Critique – Article 353 du code pénal – Tanguy Viel – Minuit

Critique – Article 353 du code pénal – Tanguy Viel – Minuit


Pas de suspense dans « Article 353 du code pénal ». D’emblée, on sait que Martial Kermeur a tué Antoine Lazenec au cours d’une balade en mer en le jetant par-dessus bord.

Devant le juge, le quinquagénaire décrit le lent processus qui l’a conduit à commettre cet acte irréparable.

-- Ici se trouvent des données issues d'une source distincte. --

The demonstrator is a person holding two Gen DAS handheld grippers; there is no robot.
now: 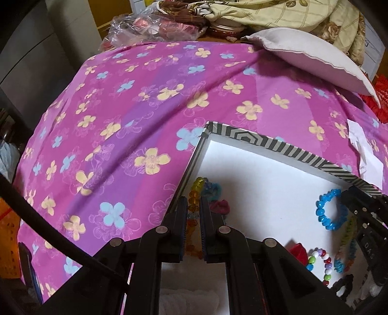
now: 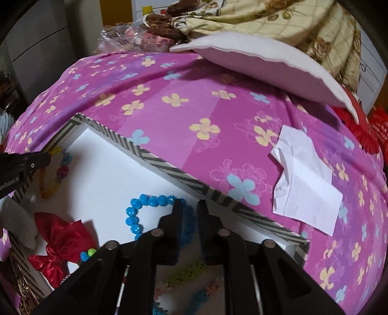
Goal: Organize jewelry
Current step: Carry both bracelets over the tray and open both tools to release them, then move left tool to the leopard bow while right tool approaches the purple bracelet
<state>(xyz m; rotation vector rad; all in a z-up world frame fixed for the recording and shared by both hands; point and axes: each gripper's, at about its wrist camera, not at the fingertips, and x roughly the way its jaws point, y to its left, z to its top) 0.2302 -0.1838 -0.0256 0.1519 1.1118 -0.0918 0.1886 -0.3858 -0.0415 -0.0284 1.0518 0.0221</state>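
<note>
A shallow white box with a black-and-white striped rim point(image 1: 278, 145) point(image 2: 169, 167) lies on the pink flowered cloth. My left gripper point(image 1: 194, 206) is shut on an orange and yellow bead strand point(image 1: 194, 193) at the box's left edge; the strand also shows in the right wrist view point(image 2: 48, 184). My right gripper point(image 2: 190, 206) is shut on a blue bead bracelet point(image 2: 135, 218) point(image 1: 329, 213) near the box's far rim. A red bow point(image 2: 60, 244), a multicoloured bead bracelet point(image 1: 317, 261) and crocheted bands point(image 2: 184, 271) lie inside.
A crumpled white paper point(image 2: 305, 186) lies on the pink cloth point(image 1: 121, 121) right of the box. A white cushion point(image 2: 266, 67) and piled fabrics point(image 1: 278, 14) sit at the back. A plastic bag point(image 1: 150, 29) is at the back left.
</note>
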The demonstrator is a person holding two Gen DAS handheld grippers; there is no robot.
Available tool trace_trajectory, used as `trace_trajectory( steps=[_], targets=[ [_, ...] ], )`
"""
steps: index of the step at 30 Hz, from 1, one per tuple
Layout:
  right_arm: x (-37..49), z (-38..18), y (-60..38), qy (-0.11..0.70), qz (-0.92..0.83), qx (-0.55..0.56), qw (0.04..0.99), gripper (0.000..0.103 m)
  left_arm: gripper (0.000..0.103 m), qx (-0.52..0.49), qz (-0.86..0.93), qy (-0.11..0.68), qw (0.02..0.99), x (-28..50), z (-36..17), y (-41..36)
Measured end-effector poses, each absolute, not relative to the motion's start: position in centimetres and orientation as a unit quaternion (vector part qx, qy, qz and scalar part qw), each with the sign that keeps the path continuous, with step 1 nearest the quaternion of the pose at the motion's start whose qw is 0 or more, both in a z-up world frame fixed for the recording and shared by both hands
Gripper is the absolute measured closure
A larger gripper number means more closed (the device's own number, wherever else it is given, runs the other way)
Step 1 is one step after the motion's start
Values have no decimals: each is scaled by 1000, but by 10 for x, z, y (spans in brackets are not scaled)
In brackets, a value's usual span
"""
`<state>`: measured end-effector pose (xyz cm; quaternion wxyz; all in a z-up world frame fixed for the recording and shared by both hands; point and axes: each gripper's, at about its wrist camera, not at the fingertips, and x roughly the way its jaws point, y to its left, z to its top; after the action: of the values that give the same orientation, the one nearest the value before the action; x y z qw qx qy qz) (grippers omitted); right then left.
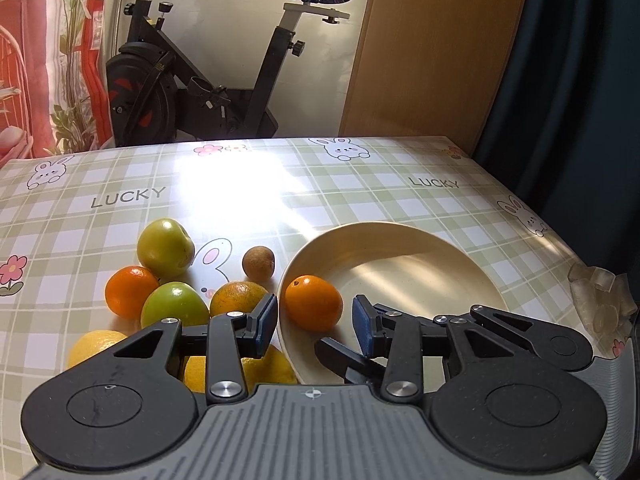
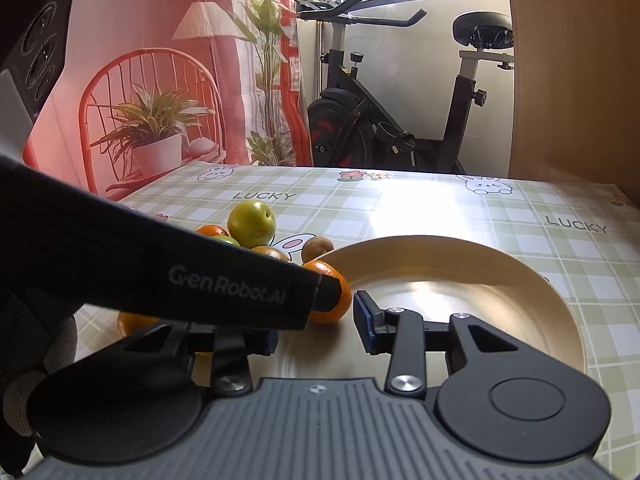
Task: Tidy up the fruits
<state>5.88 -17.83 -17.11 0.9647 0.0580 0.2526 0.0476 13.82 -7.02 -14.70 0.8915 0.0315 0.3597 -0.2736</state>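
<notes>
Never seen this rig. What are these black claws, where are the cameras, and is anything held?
A person holds two hand grippers, each with a camera looking along its fingers. One picture is from the left gripper, the other from the right gripper. On the checked table lie green apples, oranges, lemons, a small brown fruit and a cream plate. One orange sits in the plate between the left gripper's open jaws, untouched. The right gripper hovers over the plate, open and empty.

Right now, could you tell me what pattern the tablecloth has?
Green-and-white plaid tablecloth with rabbits, flowers and "LUCKY"; left wrist view.
</notes>
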Motion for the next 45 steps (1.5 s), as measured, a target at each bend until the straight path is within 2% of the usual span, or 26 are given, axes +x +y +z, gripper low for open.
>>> trace_trajectory(
  steps=[10, 20, 34, 45],
  targets=[
    [36, -168, -175, 238, 57, 57, 968, 63, 60, 4, -255, 341, 905, 107, -138, -36],
    [26, -171, -171, 236, 54, 50, 969, 63, 61, -19, -254, 359, 898, 86, -153, -11],
    [32, -174, -172, 253, 46, 49, 965, 63, 61, -38, -268, 381, 884, 80, -176, -2],
    [35, -175, -176, 255, 44, 63, 964, 63, 61, -8, -292, 380, 877, 74, -185, -15]
  ],
)
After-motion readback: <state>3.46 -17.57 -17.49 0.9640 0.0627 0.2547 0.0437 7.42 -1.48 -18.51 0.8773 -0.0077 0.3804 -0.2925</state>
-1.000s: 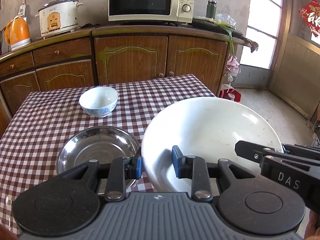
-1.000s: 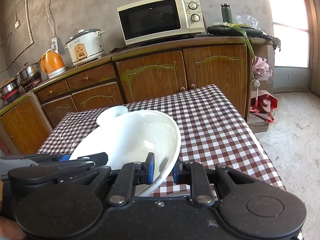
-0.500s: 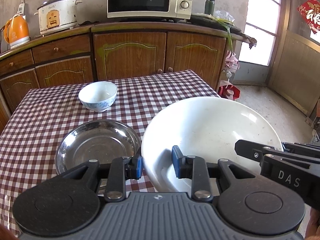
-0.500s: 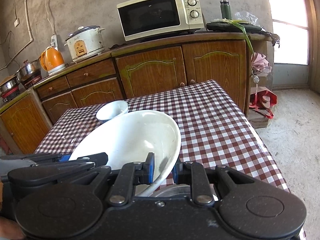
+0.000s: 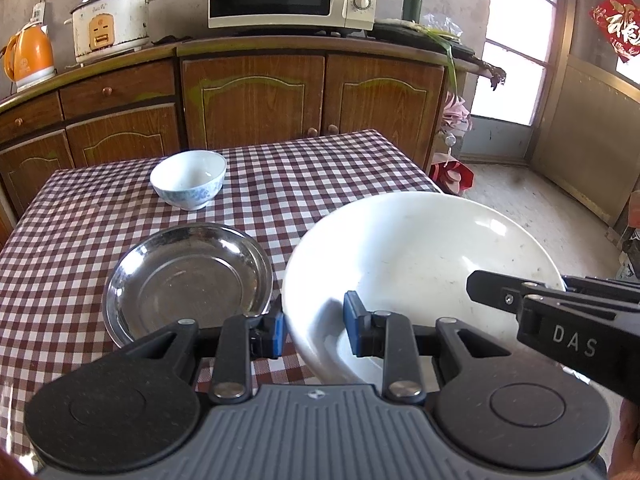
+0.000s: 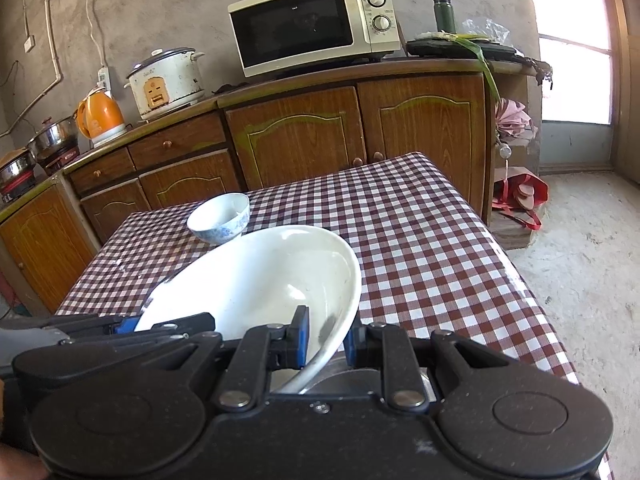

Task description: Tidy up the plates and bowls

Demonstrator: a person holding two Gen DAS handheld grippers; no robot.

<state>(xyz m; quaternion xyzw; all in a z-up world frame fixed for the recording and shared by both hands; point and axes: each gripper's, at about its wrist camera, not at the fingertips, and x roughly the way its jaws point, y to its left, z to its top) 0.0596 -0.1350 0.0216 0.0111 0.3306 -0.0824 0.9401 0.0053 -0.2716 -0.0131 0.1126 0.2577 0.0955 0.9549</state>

Dans les années 90, le Finistère est secoué par la crise économique et ses conséquences : licenciements, faillites… C’est la providence, selon les mots de Le Goff, le maire de la bourgade bretonne où se déroule le drame, qui envoie Antoine Lazenec, un promoteur dont « les chaussures à bouts pointus » auraient dû éveiller les soupçons. L’homme d’affaires propose rien de moins que transformer la rade de Brest en station balnéaire… Manipulé par l’escroc et poussé par le premier édile qui est son ami, Martial va placer ses maigres économies – 400 000 francs – correspondant à la prime de départ de l’arsenal pour lequel il travaillait dans le projet immobilier.

Cet homme effacé et sans grand caractère – sa femme l’a quitté sans qu’il réagisse – va prendre ses responsabilités et se redonner une dignité qu’il a perdue en se faisant manœuvrer avec beaucoup de naïveté. Cet honneur, il a besoin de le recouvrer pour prouver à Erwan, un ado qu’il élève seul, qu’il a du tempérament. Car son funeste destin a provoqué la colère de son fils qui n’a pas supporté l’humiliation.

Dans une atmosphère toute chabrolienne faite de phrases longues, de digressions et de métaphores, le dernier roman de Tanguy Viel, qui vient de décrocher le Grand Prix RTL-Lire 2017, est un petit bijou littéraire qui fait la part belle à la psychologie du narrateur et à sa conception de la vengeance et de la culpabilité. Récit social, s’il en est, il s’interroge sur la légitimité d’utiliser tous les moyens contre une société capitaliste, dont l’aigrefin serait l’incarnation humaine, qui se moque des petites gens.

Même si la réponse est immorale, on répond oui sans hésitation tant Martial personnifie le peu d’humanité qui est en nous.